Presence, liveness, mediation and corporeality –updating the core theory of digital performance in post-pandemic times 

Clara Gomes

Abstract

In this communication I propose to bring into discussion cyberformance core concepts that are crucial to understand presence, liveness and mediation in current artistic practices. Liveness and the mediated in a criticism to essentialist views of the live as opposed to the technologic (Phelan, 1996) will be my point of departure following with Auslander’s (2011) view of interactivity and connectivity as the new liveness. The televisual or digital «live» events and our capacity of interaction are the condition of presence in our days. However if interactivity is the basis for the new liveness it may still be an illusory practice coming from a desire of full participation (Berringer, 2011) that is not yet technologically possible or/and is not yet adopted/accepted by the performers (during the pandemic most artists’ experiments in live mediated performance did not go further than videoconferencing).
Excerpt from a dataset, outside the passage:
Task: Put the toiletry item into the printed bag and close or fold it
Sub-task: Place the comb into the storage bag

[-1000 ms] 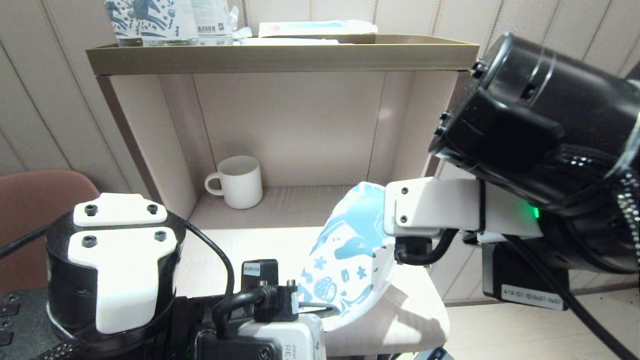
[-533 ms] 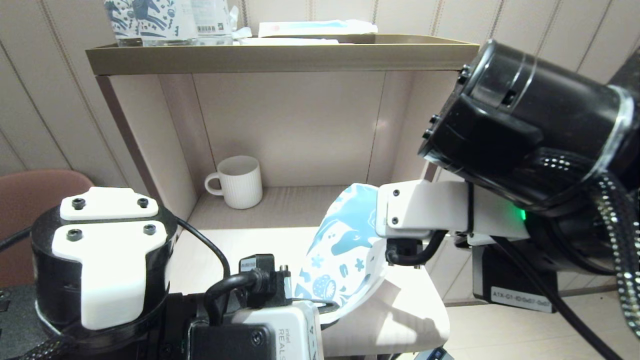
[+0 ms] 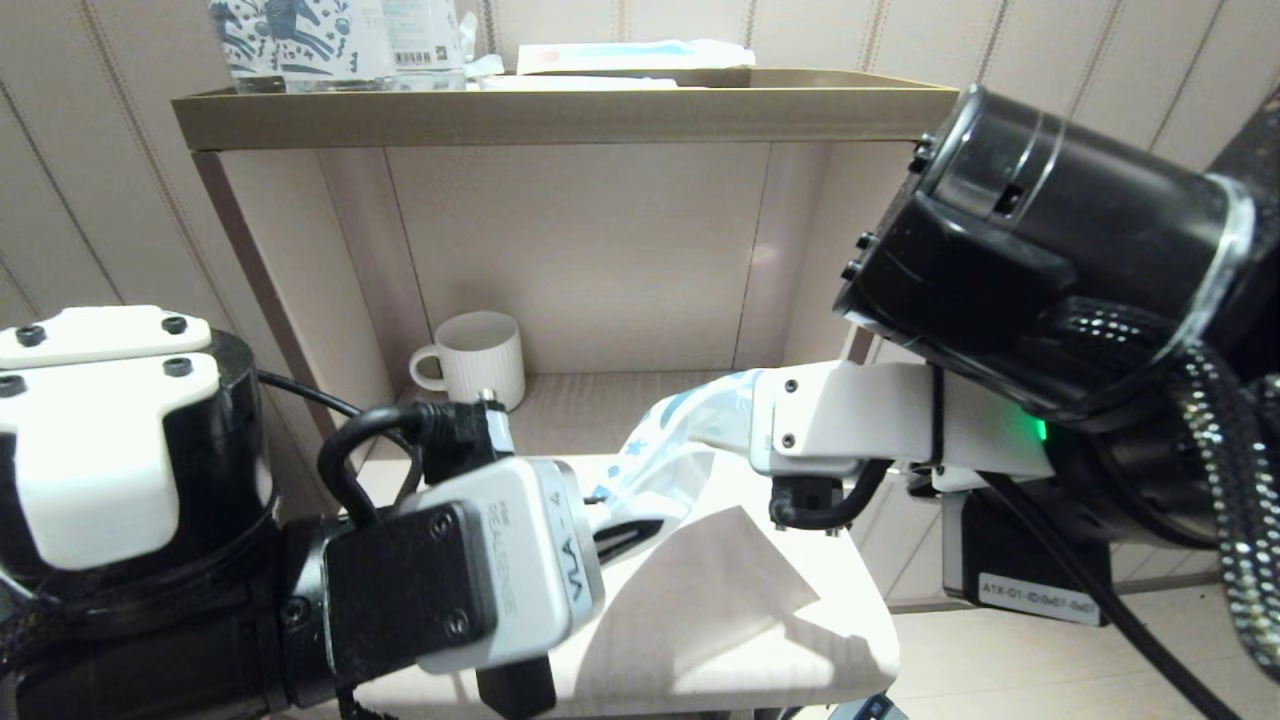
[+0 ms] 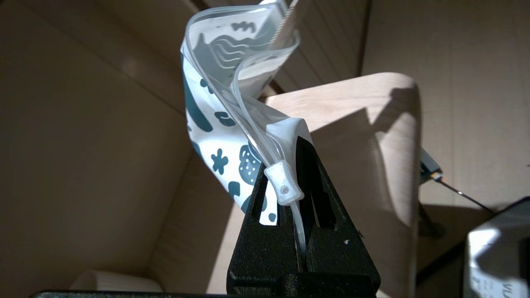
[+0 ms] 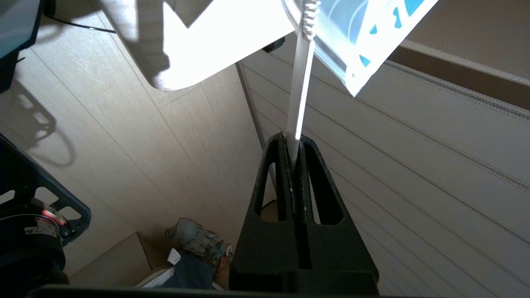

Another aspect of presence is the «virtually human» (Boelstroff, 2008), a condition where the performer is always present in her body developing a somatic notion of corporeality as opposed to a dated dichotomic perspective of post-humanism. Traditionalist views of presence will be challenged further by the extreme case of the performance of non-living entities as in some bio-performances.

bio

Clara Gomes is a cinema director, performer, university lecturer and researcher of ICNOVA’s Cognition and Performance group, Universidade Nova de Lisboa, where she presented her PhD dissertation Cyberformance: performance in virtual worlds (LEYA, 2015). She develops research on the uses of virtual environments and multi-modal interfaces for the arts. She is a member of the international mixed reality performance project Senses Places and of the cyberformance platform UpStage.